Macronutrients are the nutrients that the plant consumes in large quantities.  The following are Macronutrients and their roles:

Nitrogen – is the main contributor in plant growth. Nitrogen is a component of amino acids which is the building block for proteins. The proteins are the ones that regulate the metabolic process. Nitrogen also plays an important role in photosynthesis and chlorophyll molecule (C55H72MGN4O2).

You can see if the plant has sufficient supply of Nitrogen if the plant is dark green and has a healthy growth. If there is Nitrogen deficiency then you can see slow growth, chlorosis(Yellowing), and fibrous stiff stems.

Ammonium (NH4+) and Nitrate (NO3) are the main source of Nitrogen for plants.

Phosphorus is responsible for the growth and development of the roots, flower, and fruit. It is also has a role in the cellular process, energy transfer and as a building block of the cell walls and DNA.

A sufficient supply of Phosphorus will increase plant and root growth, strong stems, and early crop maturation.
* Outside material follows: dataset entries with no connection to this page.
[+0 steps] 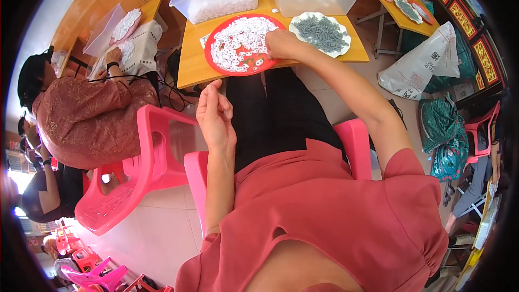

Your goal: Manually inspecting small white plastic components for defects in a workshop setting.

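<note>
Resting on the right rim of the red plate [216, 35], the right hand [282, 43] is curling its fingers down into the heap of small white rings [238, 43] that is covering most of the plate (whether it is pinching one cannot be told). The left hand [215, 116] is hovering below the table [189, 67] edge, well apart from the plate, its fingertips pinched together as if on something too small to see. Just beside the right hand, a white scalloped plate [294, 24] is carrying a pile of grey pieces [321, 33]. Behind both plates, two clear plastic tubs [216, 2] are sitting side by side, each holding more white pieces. Lying on the floor to the right is a white sack [419, 67] with dark printed marks, and farther right green net bags [446, 132] are bulging beside a dark cabinet with red and gold panels [459, 13]. At the left, another person in a patterned top [89, 119] is working at a white carton [143, 48].
</note>
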The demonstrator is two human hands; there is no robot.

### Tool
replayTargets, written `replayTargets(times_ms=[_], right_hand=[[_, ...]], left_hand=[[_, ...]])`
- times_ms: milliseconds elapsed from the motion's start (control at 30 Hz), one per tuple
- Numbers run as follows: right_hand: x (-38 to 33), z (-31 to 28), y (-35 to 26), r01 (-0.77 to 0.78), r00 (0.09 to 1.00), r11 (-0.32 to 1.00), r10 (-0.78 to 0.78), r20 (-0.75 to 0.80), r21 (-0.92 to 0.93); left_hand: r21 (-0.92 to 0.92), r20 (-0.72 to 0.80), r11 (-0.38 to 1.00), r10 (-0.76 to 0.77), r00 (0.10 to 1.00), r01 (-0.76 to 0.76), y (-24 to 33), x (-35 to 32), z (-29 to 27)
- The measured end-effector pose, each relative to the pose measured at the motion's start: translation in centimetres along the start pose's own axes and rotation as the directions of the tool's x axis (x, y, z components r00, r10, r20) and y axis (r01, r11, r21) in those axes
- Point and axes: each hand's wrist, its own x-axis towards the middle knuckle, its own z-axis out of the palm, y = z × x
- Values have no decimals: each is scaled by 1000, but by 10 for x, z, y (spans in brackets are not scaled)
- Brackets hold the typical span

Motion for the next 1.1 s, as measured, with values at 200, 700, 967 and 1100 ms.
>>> replayTargets(times_ms=[200, 700, 967, 1100], right_hand=[[6, 11, -7, 56, 998, 989, -57, -1, -135], [-59, 0, 11, 96, 924, 694, 205, -324, 714], [-101, 9, 3, 138, 955, 303, 210, -207, 943], [-112, 7, -9, 165, 957, 307, 180, -227, 937]], left_hand=[[81, -22, 997, 2, 1000, -1, -3, 6, 1], [883, 468, -53, 173, 867, -466, -82, 139, 29], [877, 414, -257, -23, 910, -405, -99, 160, 41], [845, 505, -212, 8, 863, -492, -91, 156, 37]])
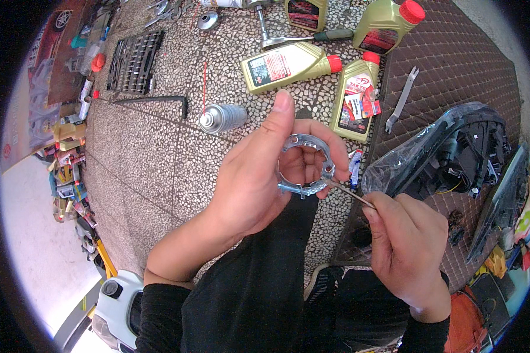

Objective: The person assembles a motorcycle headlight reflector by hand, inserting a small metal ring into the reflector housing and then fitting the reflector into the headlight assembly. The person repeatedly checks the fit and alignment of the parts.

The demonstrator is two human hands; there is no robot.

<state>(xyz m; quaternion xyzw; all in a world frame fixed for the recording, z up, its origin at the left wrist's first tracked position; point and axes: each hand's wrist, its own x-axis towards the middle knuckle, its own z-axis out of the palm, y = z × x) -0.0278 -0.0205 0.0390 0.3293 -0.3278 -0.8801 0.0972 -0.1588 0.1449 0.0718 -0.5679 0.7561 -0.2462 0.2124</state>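
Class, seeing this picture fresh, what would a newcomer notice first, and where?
The silvery metal ring near the centre comes first, held in the left hand, with a thin rod in the right hand at its lower right edge. Next come four gold bottles, upper right of centre. At the right, a large black assembly with shiny clear plastic lies on a brown quilted mat.

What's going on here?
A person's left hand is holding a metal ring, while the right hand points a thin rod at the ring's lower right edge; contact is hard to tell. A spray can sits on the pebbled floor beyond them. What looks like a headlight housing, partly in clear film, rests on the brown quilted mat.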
Phosphorus deficiency will reduce plant growth, delayed maturation, small fruit set, and purple colorings on the old leaves. Phosphorus requirements is increased during the flowering phase.

Potassium – is the only Macronutrient that is not a factor in structural growth. Potassium acts as a regulating element. It controls the flow of water and carbon dioxide in and out of the plant.

When potassium is insufficient, the plant will often wilt. There are also signs of reduced plant health and weak stems.

Calcium – helps build strong cell walls and is important for structural stem and plant support. Excess potassium can prevent the uptake of sufficient calcium which will cause Calcium deficiency. Calcium deficiency in plants will result in malformation in growing roots, shoots, and leaves.

Magnesium – is important in photosynthesis as it is a component in chlorophyll molecule. Magnesium deficiency is characterized with reduced chlorophyll production, and interveinal chlorosis.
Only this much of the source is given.